Quem olha para fora sonha, quem olha para dentro desperta. (Jung)

Podemos explicar a arte e a ciência da meditação reveladas na Bhagavad Gītā tomando como ponto de partida a reflexão sobre o significado do praṇava[1] AUM no texto. O praṇava simboliza o modo conforme o universo (saṃsāra) se origina e permanece em Brahman. Esta verdade intuitiva (pratyakṣa) surge na mente (citta) quando controlamos e harmonizamos (nirodha) a sua atividade (vṛtti) por meio da prática de meditação. O iogue, de mente disciplinada, age no mundo harmonizando as posições contrárias (tese ou sañkalpa e antítese ou vikalpa) e estabelecendo novas sínteses (anukalpa). Ele compreende o simbolismo dialético do praṇava, onde se oculta a ciência do mundo e do Ser. Em sua busca da verdade ele se aproxima da resposta de três questões fundamentais da teoria do conhecimento: (1) o que é o Ser?; (2) como se pode alcançar o conhecimento verdadeiro sobre o Ser?; e (3) como ter certeza sobre a verdade de qualquer afirmação relativa ao Ser? Na Bhagavad Gītā, esse processo está associado à meditação. Meditar, nesse contexto, significa contemplar como o mundo se origina do Ser, como o contém e como está contido nele. Este é o simbolismo associado praṇava AUM.

A Bhagavad Gītā mostra como a ciência e a espiritualidade estão representadas na sílaba sagrada (praṇava) AUM. A Bhagavad Gītā afirma que o Ser e o não-Ser estão em estado latente em Brahman (BhG 15.16-7). Por isto se diz que ela lida com a ciência do devir. Ela explica o Ser (sat), o não-Ser (asat) e o vir-a-Ser (sva-bhāva) por meio da análise e síntese dos constituintes de AUM (geralmente escrito OṂ), a sílaba sagrada e o mantra de Brahman. De acordo com o Atharva Veda, o “A” denota o Espírito; o “U”, a matéria; e o M, a relação de afirmação e negação simultânea que existe entre esses dois termos. Está implícito no AUM a ideia de que śraddhā é o terceiro constituinte (M), que compõe toda pessoa (Jīva), a partir da relação do Espírito (A) com a matéria (U). A trindade (AUM) é realizada como o Um (OṂ). O símbolo AUM conota os estados de multiplicidade e de unidade de Brahman.

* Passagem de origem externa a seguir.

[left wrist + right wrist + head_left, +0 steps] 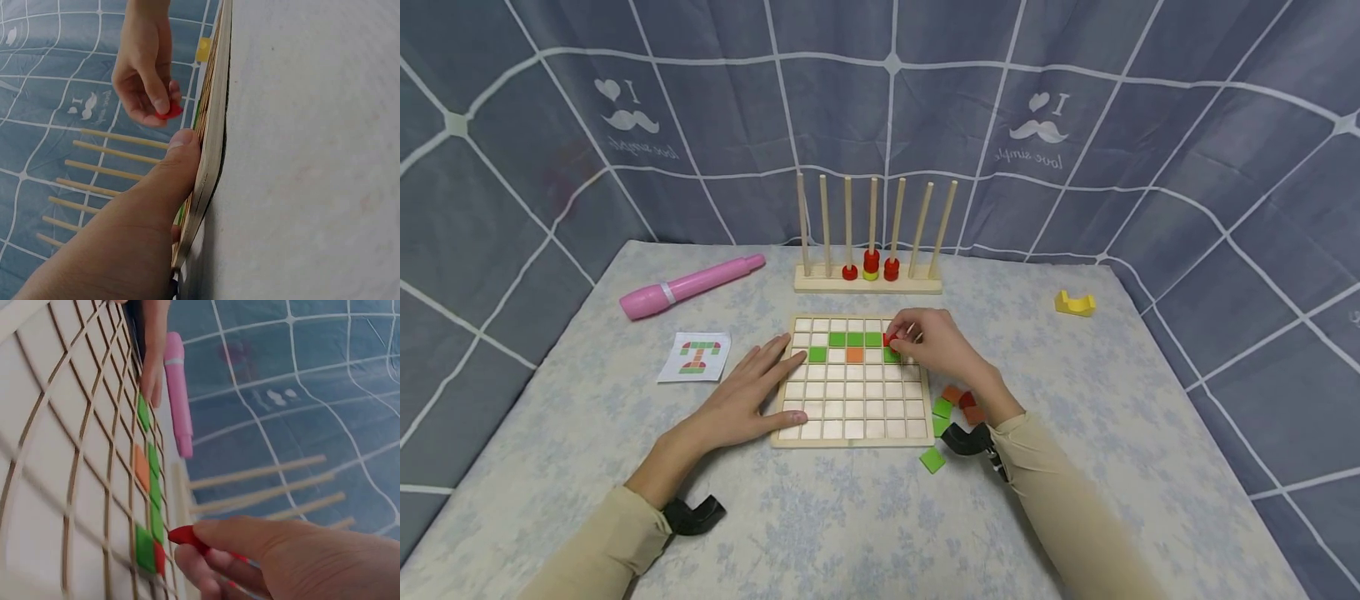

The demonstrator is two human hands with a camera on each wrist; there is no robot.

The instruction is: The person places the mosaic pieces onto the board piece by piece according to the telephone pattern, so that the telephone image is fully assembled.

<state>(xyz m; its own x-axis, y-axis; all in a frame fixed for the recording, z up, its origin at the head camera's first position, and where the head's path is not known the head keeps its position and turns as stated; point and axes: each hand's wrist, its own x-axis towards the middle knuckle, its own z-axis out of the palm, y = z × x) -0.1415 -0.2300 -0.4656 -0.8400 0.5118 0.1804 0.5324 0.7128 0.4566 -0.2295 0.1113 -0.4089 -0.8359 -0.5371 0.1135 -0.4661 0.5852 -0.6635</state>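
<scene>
Just below the centre of the head view, loose tiles [932,460] in green, orange and red lie near the board's lower right corner. Left of centre, the left hand [748,396] is spread wide, thumb and straight fingers resting on the left side of the gridded board [850,444]. At the board's upper right, the right hand [936,346] is nearly closed, thumb and fingers pinching a red piece [189,537]. Green tiles [854,339] and an orange tile [854,355] fill squares in the upper rows. Beyond, at upper centre, stands a peg rack [868,286].
</scene>
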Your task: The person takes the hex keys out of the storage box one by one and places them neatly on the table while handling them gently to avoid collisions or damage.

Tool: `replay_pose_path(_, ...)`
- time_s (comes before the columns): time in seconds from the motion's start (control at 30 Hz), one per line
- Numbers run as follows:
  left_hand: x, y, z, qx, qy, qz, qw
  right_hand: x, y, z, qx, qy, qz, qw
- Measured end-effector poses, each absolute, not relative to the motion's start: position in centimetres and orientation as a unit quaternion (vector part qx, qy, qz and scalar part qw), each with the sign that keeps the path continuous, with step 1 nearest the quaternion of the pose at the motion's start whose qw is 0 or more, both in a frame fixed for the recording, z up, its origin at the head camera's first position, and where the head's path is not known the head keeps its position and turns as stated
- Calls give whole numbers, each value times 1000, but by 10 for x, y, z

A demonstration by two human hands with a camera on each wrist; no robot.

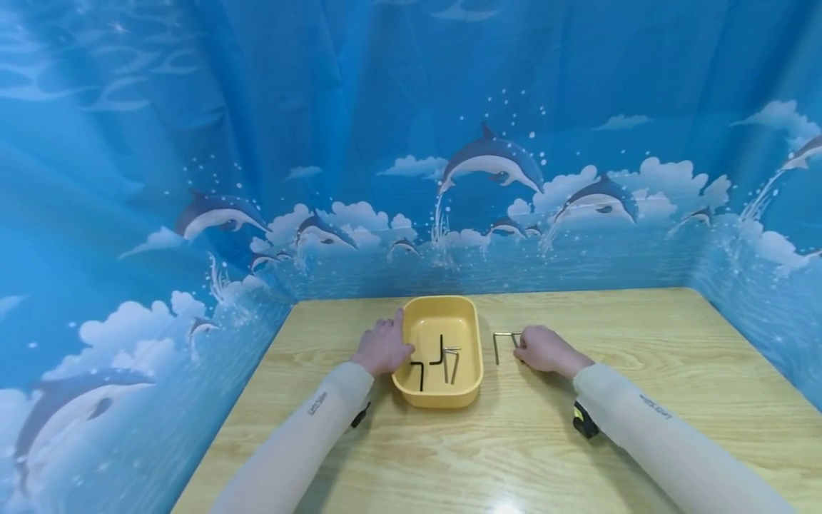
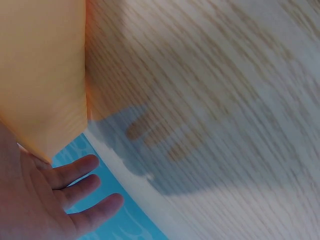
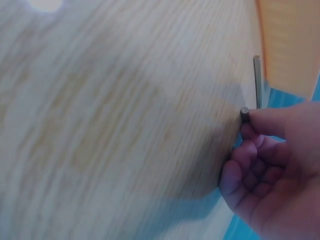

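Observation:
A yellow plastic box (image 1: 477, 378) sits mid-table in the head view, holding two black hex keys (image 1: 422, 377) and silver hex keys (image 1: 455, 369). My left hand (image 1: 384, 348) holds its left wall, thumb over the rim; three fingers (image 2: 102, 212) extend loosely outside in the left wrist view. To the right of the box, my right hand (image 1: 541, 349) pinches a silver hex key (image 3: 244, 114) between thumb and fingertips, low at the tabletop, much of it hidden by the hand. Just left of those fingertips lies another silver hex key (image 1: 496, 350).
The wooden table (image 1: 437, 457) extends under both forearms. A blue curtain (image 1: 359, 143) printed with dolphins and clouds rises behind the table and along its sides. Black bands (image 1: 584, 420) show under the wrists.

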State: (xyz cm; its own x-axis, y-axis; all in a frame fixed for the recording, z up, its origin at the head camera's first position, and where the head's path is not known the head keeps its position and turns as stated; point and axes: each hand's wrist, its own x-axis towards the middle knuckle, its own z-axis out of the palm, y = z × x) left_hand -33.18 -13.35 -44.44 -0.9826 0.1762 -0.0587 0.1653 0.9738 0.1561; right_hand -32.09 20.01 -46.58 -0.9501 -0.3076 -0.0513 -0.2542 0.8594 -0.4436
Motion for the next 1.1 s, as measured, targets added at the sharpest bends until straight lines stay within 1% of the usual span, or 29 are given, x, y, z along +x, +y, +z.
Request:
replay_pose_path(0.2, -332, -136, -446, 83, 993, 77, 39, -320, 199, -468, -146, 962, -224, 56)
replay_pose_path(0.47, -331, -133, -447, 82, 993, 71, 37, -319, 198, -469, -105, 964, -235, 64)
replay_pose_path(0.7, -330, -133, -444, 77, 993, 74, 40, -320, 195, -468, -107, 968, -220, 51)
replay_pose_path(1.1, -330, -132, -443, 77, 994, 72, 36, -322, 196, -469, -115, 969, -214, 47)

A meditação, portanto, pode ser classificada conforme esses três modos possíveis: Saguṇa Dhyāna (meditação objetiva; associada à letra "U", que representa o não-Ser); Nirguṇa Dhyāna (meditação subjetiva, associada à letra "A", que representa o Ser); e Brahma Dhyāna (meditação transcendental), associada à letra “M”, que representa a relação dialética de negação e afirmação simultânea da identidade do Ser e do não-Ser. A Saguṇa Dhyāna leva à contemplação do aspecto essencial da natureza múltipla e da concretude de todos os seres; a Nirguṇa Dhyāna, à contemplação do aspecto essencial da natureza unitária e abstrata do Ser; e a Brahma Dhyāna, à contemplação da relação transcendente, de negação e afirmação simultânea da identidade entre as naturezas unitária e múltipla do Ser e do não-Ser.

Krishna transmite a Arjuna o ancestral Śuddha Yoga, originalmente revelado a Vivasvat (BhG 4.1). Afirma que a mente é a mestra dos cinco sentidos e o seu equilíbrio e controle se expressam pelos nossos padrões de respiração (prāṇa-apāna-gatī), na medida em que estes representam as nossas relações e interações com o universo exterior (BhG 4.29). A disciplina mental não se separa da atividade (kriya) do iogue. Pelo contrário, define-se pela relação estabelecida com o prāṇa (movimento de interiorização, inspiração) e o apāna (movimento de exteriorização, expiração) para unificar o universo interior (Dharma-kṣetra) com o universo “exterior” (Kuru-kṣetra). O domínio e o controle sobre o processo de formação da vontade, que caracterizam a teoria e a prática da disciplina da mente, implicam na vinculação do universo interior à dialética do concreto, onde o profano que organiza o social (varṇāśrama dharma[2]) se deixa revelar como manifestação da essência do sagrado (śuddha dharma). A disciplina da mente implica tanto no poder para perseverar na prática da ação necessária, mesmo que desagradável, como em evitar a ação desnecessária, ainda que agradável. Representa, deste modo, o poder de discernir e seguir os chamados da consciência, que nos convocam para a batalha interior, e de rejeitar os apelos oriundos do nosso egoísmo, que nos convidam a aliviar a tensão e a satisfazer a nossa natureza inferior com prazeres temporais e falsas noções de dever e compromissos sociais. 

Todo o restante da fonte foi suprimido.